Make What We Need: The Grass Roots of Contemporary Art and Design since the Late 1970s
Over the course of the 17 year-span from 1983 to 2000, Sagacho Exhibit Space organized numerous exhibitions and events at the renovated third floor of Saga-cho Shokuryo Building (completed in 1927) in the Saga neighborhood of Koto-ku in Tokyo. Directed by Kazuko Koike, the space was known as a pioneering alternative venue for artists who refused to conform to commercial pressures. Tokyo Designers Space, cofounded in 1976 by graphic designers Ikko Tanaka, Katsumi Asaba, Koike, and others, was also born out of an impetus to “create a place for exchange between artists in all fields,” and was a rare initiative that appreciated the independent creation of artists. Koike, who has spent her career connecting artists, designers, architects, and other creatives through interdisciplinary projects and supporting their collaborative experimentation, will trace the origins of the spontaneous creative movements she was involved in through the keyword “grassroots.” Iin conversation with Art Week Tokyo’s art director Atsumi Kikuchi, a designer who has collaborated with Koike on many of her projects.

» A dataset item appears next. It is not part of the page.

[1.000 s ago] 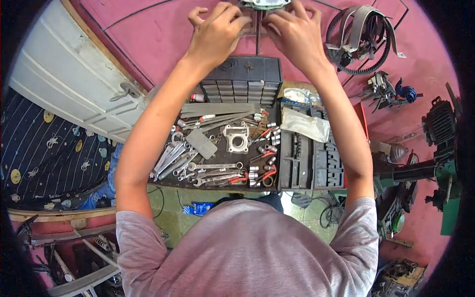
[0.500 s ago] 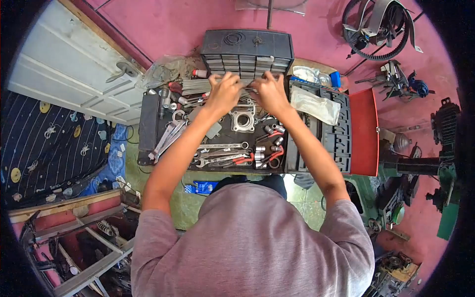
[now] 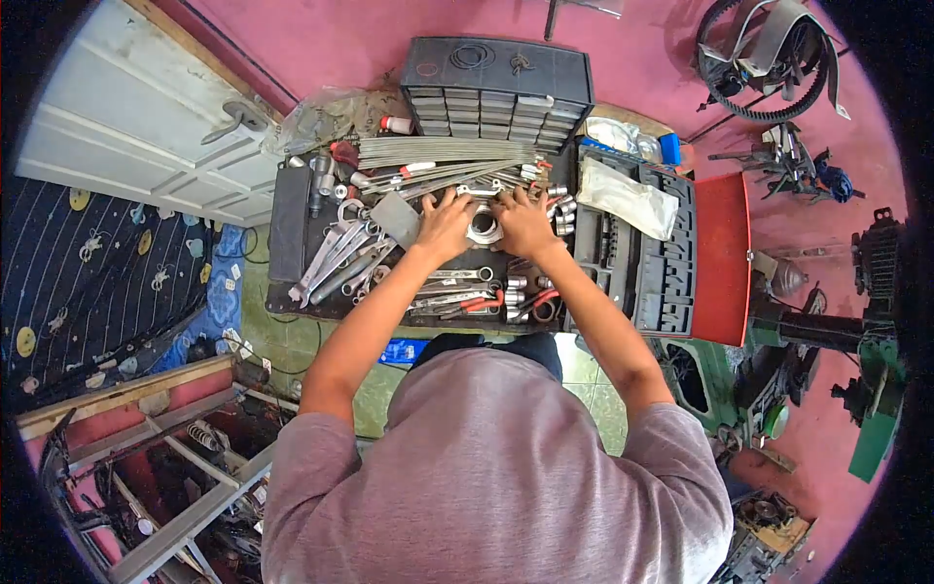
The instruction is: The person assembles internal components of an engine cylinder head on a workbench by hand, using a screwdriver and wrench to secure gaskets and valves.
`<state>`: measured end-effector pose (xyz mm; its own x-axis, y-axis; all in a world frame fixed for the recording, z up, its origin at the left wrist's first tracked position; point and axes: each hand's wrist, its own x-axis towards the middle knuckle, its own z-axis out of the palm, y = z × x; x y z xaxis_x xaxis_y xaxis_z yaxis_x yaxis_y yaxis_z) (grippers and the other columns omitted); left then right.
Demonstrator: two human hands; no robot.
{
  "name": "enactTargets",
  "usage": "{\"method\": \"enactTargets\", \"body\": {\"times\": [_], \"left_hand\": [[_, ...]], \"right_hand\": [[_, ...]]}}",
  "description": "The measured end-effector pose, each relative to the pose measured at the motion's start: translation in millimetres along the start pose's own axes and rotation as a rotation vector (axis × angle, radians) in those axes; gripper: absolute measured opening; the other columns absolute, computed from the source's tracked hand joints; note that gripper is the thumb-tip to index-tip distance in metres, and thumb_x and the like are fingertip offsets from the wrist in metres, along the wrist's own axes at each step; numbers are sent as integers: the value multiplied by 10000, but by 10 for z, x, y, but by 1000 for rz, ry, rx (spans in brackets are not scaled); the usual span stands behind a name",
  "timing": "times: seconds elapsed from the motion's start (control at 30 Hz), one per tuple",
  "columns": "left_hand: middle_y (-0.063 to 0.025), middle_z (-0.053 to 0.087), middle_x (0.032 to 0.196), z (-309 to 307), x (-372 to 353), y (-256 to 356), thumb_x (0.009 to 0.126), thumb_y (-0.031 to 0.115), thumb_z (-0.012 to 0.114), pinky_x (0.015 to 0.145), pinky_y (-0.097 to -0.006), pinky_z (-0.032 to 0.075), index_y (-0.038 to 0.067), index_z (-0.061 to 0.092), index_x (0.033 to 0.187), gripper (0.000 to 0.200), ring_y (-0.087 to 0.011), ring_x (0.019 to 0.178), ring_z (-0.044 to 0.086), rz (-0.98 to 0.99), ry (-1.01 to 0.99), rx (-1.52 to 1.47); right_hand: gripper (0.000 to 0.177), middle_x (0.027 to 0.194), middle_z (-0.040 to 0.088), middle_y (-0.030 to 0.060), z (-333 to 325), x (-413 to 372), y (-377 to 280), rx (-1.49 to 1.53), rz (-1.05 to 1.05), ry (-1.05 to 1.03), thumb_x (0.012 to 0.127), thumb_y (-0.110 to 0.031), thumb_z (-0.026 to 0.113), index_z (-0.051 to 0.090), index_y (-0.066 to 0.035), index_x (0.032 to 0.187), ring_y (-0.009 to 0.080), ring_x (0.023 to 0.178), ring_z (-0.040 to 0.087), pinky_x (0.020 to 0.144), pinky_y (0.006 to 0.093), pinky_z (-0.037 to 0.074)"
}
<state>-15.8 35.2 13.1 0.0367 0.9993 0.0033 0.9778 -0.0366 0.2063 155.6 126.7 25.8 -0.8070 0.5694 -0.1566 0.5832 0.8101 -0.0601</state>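
Pale metal casting (image 3: 484,237) on the desk (image 3: 327,311), lying between the two hands — left hand (image 3: 446,229) along its left side, right hand (image 3: 525,226) along its right, neither clearly nearer. Its visible length runs near to far. Fingers curl against its edges; whether they grip firmly — cannot be told.

A small mechanic's workshop: wrenches (image 3: 336,261) fan out near the front left corner of the counter (image 3: 324,310), sockets (image 3: 318,185) cluster at its back left corner, and a drawer cabinet (image 3: 496,76) stands along the back edge. At the right end sits an open red toolbox (image 3: 722,261), with a toothed belt (image 3: 769,114) hung on the pink wall (image 3: 642,88) and a green machine (image 3: 879,409) beyond.
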Motion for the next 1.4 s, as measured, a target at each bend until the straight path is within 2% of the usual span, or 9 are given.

Kazuko Koike was born in Tokyo in 1936. She is the creative director and founder of Sagacho Archives and an honorary professor of Musashino Art University. Koike contributed to the founding of MUJI in 1980 and has served on its advisory board ever since. In 1983 she founded and presided over the gallery Sagacho Exhibit Space, introducing many artists to Japan and abroad until its closure in 2000. She established her Sagacho Archives in 2011. In 2022, she presented her first solo exhibition, “Alternative! Kazuko Koike Exhibition: Soft-Power Movement of Art & Design,” at 3331 Arts Chiyoda. Among her numerous publications, she is the author of Bijutsu/Chūkanshi: Koike Kazuko no genba(Heibonsha, 2020), and translator of Eileen Gray: Architect/Designer (Misuzu Shobō, 2017). In 2020 Koike was awarded the Agency of Cultural Affairs Commissioner's Commendation. She was co–general director of the Tokyo Biennale 2020/2021.
Atsuki Kikuchi
Born in Tokyo in 1974, Atsuki Kikuchi is an Art Week Tokyo’s art director and graphic designer. After dropping out of the sculpture department of Musashino Art University, Kikuchi worked as a producer in the shared studio and artist-run space Studio Shokudō from 1997 to 1998. He founded the design office Bluemark in 2000 and founded his independent design office in 2011. His projects range from the visual identity design of the Aomori Museum of Art and Yokohama Triennale 2008 to the art direction of fashion brands Minä Perhonen and Sally Scott and the editorial design of magazines Shun -ga -marugoto and SO-EN, as well as signage design, exhibition production, and the publication of art books. Awards include the Yusaku Kamekura Design Award, Kodansha Book Design Award, Japan Package Design Award, and Hiromu Hara Memorial Award.